For emerging markets, the value proposition also looks less attractive one quarter into 2023. The Chinese government is targeting 5% GDP growth, which already looks to be too lofty a goal. A US recession would almost certainly assure a downgrade to the export-reliant Chinese economy. Elsewhere, Latin American banks are much less stable than their developed market peers, and we could easily envision the US regional bank contagion spreading to international institutions, which have the added risk of currency valuations.
Fixed Income
US Government bonds looked like a safe bet for stable, but not spectacular, returns at the beginning of the year, with the Fed slated to eventually slow and then pause its rate hikes.
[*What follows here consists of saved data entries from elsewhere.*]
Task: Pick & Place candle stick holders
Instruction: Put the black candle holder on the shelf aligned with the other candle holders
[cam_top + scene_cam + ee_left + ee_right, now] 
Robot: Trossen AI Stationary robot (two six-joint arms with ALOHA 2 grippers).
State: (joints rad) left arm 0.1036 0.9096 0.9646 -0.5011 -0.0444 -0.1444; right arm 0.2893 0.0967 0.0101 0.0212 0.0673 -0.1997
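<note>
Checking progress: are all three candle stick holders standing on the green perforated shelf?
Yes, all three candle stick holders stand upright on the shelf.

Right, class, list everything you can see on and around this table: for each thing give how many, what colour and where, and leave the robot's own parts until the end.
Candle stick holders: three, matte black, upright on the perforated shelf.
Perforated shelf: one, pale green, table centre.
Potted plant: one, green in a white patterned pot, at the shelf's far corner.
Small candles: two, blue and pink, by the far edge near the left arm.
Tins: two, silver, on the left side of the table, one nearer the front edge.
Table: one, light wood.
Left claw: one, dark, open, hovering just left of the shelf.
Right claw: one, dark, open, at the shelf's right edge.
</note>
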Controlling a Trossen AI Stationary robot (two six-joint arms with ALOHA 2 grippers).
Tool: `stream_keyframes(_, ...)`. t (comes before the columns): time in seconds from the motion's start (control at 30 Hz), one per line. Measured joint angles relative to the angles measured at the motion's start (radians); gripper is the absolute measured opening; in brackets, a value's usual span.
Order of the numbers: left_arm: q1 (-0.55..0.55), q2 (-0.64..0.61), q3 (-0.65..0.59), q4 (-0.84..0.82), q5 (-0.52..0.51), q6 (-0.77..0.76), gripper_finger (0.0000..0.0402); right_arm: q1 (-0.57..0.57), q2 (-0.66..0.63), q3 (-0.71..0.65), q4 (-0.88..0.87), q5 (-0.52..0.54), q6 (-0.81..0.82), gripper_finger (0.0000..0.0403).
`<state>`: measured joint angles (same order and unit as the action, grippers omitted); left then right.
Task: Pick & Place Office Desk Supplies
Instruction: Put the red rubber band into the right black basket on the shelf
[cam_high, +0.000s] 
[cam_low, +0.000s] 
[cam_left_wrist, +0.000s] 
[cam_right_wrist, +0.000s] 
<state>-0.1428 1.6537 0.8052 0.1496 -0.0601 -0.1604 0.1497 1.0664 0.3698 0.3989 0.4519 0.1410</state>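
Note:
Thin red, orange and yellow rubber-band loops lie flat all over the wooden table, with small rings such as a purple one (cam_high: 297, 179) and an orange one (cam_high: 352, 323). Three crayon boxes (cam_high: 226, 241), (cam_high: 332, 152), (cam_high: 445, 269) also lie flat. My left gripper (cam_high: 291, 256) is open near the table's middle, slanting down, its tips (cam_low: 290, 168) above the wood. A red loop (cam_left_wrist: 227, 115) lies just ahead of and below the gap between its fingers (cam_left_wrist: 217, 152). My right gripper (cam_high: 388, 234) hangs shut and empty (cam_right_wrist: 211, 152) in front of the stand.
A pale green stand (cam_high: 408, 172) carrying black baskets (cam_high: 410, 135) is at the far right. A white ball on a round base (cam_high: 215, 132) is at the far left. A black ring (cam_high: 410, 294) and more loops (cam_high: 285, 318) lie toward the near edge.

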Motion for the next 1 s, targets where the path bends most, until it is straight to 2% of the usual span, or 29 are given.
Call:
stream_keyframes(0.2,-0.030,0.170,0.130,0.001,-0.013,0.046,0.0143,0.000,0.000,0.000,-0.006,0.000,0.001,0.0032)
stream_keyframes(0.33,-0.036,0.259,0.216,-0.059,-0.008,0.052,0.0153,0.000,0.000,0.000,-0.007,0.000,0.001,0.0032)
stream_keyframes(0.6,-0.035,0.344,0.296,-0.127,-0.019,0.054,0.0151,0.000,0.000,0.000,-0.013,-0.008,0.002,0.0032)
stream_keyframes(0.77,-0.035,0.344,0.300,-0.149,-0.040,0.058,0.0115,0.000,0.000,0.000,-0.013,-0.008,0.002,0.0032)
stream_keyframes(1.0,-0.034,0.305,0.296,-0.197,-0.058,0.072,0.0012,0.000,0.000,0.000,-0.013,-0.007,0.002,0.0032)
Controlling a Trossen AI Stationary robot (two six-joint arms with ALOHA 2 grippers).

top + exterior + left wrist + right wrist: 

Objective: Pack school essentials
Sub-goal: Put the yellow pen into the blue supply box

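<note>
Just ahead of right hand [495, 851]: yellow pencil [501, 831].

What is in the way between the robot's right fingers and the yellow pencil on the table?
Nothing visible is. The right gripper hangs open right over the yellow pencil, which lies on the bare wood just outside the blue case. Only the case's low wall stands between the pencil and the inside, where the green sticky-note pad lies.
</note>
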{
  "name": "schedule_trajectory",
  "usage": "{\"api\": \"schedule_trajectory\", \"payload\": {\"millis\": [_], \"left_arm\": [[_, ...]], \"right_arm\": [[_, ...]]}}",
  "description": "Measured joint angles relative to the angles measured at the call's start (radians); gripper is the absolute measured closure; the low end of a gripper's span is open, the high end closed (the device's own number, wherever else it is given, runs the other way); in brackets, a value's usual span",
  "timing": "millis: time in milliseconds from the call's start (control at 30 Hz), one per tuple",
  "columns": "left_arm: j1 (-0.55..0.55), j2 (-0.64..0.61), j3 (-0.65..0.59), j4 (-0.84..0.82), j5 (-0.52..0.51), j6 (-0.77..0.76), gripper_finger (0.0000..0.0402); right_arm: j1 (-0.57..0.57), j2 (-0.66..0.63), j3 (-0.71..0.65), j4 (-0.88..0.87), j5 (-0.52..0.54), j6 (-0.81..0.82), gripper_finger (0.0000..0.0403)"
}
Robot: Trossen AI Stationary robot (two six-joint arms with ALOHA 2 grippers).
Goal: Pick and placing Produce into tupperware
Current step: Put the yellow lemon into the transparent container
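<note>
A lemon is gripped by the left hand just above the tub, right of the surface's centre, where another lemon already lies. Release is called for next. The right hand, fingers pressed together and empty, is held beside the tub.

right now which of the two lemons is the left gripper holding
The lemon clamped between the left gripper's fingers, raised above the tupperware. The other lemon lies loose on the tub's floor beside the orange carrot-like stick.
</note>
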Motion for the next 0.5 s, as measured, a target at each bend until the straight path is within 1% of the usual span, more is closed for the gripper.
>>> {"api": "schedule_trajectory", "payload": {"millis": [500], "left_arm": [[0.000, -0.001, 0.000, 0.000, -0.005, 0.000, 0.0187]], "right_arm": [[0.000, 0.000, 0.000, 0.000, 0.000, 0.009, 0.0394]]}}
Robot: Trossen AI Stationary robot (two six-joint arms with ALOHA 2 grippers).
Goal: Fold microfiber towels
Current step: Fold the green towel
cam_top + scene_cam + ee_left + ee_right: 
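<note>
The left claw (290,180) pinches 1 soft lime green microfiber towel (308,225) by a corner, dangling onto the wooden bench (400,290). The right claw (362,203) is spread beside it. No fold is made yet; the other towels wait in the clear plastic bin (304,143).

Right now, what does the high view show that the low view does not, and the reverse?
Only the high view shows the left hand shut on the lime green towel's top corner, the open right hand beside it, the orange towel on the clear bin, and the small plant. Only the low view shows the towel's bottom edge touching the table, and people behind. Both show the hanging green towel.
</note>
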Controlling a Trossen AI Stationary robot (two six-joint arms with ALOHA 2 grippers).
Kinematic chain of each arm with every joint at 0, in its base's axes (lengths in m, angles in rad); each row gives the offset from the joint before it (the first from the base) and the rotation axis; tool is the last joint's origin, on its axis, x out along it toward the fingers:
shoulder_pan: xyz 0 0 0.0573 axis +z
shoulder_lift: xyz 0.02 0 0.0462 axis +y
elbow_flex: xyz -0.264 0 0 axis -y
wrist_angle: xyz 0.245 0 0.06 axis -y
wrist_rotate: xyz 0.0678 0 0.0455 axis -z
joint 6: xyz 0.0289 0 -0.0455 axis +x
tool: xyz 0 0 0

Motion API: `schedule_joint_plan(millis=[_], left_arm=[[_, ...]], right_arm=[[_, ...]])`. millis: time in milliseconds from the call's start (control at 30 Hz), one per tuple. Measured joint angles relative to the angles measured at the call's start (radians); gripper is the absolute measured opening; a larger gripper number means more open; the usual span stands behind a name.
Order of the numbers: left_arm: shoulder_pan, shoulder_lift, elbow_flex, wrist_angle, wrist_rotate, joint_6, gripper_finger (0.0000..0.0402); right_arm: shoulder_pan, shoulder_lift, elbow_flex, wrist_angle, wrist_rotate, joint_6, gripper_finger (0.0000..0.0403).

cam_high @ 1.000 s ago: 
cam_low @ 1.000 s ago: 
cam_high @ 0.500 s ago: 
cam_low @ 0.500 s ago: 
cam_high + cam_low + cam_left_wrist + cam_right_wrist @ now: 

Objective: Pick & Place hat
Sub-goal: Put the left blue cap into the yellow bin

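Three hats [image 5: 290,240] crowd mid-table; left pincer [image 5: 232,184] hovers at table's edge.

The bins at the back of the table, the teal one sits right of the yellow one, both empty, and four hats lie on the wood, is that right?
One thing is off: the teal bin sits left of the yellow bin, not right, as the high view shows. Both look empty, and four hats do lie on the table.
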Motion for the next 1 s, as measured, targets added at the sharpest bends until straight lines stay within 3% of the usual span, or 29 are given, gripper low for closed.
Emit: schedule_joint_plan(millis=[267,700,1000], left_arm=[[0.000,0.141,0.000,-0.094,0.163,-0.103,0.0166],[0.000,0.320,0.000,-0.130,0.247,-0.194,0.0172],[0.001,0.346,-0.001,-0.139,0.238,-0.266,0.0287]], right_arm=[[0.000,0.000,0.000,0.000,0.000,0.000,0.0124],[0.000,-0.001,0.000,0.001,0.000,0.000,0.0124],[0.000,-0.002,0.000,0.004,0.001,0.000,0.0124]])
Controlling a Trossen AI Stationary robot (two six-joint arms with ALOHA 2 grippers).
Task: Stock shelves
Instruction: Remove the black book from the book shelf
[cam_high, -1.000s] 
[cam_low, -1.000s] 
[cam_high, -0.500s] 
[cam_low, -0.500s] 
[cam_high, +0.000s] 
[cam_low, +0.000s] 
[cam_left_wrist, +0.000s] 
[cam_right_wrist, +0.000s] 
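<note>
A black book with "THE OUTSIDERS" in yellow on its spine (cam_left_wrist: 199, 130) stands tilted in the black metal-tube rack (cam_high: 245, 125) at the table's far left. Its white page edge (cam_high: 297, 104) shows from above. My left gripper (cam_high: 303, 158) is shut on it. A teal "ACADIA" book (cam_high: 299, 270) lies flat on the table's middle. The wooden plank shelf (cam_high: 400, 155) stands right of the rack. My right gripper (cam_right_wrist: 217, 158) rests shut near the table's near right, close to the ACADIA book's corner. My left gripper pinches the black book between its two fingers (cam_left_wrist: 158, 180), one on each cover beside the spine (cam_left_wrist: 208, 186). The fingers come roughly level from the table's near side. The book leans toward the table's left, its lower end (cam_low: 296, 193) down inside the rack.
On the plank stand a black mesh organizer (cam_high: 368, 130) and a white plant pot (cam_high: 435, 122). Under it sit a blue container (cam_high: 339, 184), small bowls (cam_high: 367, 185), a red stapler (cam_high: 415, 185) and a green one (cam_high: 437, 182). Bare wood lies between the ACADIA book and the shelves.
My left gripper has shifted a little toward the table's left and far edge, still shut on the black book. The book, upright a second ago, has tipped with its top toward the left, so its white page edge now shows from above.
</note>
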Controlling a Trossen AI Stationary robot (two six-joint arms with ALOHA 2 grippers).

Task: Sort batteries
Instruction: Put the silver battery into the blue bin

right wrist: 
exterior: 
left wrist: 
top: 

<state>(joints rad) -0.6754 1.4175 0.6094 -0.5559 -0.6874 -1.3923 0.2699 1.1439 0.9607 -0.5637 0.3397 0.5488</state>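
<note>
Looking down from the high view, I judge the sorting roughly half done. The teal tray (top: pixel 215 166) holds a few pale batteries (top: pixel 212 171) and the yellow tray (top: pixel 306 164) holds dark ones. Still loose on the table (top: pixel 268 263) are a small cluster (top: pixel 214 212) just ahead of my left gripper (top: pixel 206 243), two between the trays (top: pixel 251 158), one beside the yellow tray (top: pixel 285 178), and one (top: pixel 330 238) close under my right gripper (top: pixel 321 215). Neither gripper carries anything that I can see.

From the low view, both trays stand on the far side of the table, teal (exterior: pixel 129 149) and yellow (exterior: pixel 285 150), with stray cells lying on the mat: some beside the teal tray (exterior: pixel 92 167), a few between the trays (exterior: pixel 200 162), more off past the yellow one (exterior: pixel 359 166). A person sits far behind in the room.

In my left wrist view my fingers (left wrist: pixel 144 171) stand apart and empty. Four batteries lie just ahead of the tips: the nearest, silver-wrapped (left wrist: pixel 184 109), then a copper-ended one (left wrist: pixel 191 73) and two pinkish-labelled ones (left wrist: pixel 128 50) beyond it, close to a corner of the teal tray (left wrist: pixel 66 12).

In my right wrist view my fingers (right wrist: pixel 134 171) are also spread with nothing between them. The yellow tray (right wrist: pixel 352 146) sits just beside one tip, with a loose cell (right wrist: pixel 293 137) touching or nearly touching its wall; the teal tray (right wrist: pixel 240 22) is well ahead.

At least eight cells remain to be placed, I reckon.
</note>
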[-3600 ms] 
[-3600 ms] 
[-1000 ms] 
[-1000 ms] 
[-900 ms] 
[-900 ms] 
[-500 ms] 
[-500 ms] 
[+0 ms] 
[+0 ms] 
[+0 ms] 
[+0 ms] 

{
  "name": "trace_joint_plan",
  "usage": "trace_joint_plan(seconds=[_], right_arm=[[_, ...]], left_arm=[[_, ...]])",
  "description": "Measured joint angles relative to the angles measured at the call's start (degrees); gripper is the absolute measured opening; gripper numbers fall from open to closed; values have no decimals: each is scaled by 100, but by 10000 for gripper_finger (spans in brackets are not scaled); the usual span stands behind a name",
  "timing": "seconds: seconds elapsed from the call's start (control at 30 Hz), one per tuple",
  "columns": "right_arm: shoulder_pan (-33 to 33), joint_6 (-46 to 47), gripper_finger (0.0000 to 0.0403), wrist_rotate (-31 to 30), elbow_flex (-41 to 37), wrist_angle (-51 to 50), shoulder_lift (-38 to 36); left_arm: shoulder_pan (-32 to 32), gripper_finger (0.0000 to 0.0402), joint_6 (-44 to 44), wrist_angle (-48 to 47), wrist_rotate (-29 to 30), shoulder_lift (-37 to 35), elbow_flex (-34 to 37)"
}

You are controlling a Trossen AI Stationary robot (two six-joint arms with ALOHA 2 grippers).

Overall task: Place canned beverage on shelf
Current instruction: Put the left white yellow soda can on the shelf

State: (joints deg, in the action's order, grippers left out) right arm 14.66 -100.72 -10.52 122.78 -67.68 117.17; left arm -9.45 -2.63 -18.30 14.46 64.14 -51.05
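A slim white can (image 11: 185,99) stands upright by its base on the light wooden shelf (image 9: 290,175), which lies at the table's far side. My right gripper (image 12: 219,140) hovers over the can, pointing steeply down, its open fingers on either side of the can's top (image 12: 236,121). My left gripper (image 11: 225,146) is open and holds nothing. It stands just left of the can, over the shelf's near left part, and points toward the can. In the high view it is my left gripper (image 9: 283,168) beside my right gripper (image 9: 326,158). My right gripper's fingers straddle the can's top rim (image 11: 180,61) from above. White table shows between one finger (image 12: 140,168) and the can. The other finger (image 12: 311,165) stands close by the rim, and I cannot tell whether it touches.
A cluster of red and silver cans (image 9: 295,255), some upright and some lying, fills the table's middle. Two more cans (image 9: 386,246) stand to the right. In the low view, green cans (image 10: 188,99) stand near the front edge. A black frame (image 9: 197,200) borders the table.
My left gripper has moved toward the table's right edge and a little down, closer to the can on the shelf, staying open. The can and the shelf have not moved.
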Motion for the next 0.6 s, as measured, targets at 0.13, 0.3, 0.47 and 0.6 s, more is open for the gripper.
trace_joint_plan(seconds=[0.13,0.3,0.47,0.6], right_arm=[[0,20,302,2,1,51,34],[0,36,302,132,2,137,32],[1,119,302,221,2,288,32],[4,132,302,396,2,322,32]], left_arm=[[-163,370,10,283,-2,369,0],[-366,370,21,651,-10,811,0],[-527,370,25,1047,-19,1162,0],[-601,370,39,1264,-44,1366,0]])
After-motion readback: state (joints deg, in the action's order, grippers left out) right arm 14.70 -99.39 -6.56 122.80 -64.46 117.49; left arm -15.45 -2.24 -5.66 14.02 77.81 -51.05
That timeline has seemingly been sped up, and bonds are rebounding nicely after a historically poor showing in 2022. The security of risk-free returns just below 5%, while not quite keeping up with inflation, makes for an attractive proposition given the current uncertainty. 2022 left a sour taste in many investors’ mouths but we know that deeply negative years are an anomaly for the US Aggregate bond index and intra-year pullbacks typically provide excellent entry points for investment grade bond exposure.
We are less bullish on high yield bonds, given the uptick in default risk, which remains well below historical average levels. Although financials are only around 3% of the iShares US High Yield ETF (HYG
HYG
), the bigger risk is that borrowers from other sectors become locked out of financing as banks face greater scrutiny and investor appetite for corporate bond risk sours.
Commodities and Alternatives
Risk-off remains the theme in the commodities and alternatives markets. Oil prices have begun trending downward, reflecting the elevated recession risks. The challenges we identified at the beginning of the year for office and even mall REITS – namely, vacancies and high costs of capital – have not gone away. The pockets of outperformance such as leisure and hospitality would be less attractive during a recession and therefore REITs remain a contrarian bet, and most investors may opt for safer income streams such as US Treasuries.
Final Thoughts
Information moves quickly in financial markets, and circumstances can change overnight. The strong start to 2023 had many investors marveling at the resiliency of the US economy, and wondering how the Fed could possibly cool economic growth driven by consumer demand in a full employment environment. A potential banking crisis was clearly not the Fed’s intended path to slowing the economy, but that is the reality we are now staring down. While we still see a path for bounce-back gains in 2023, for the time being, risk mitigation seems to be the most prudent approach.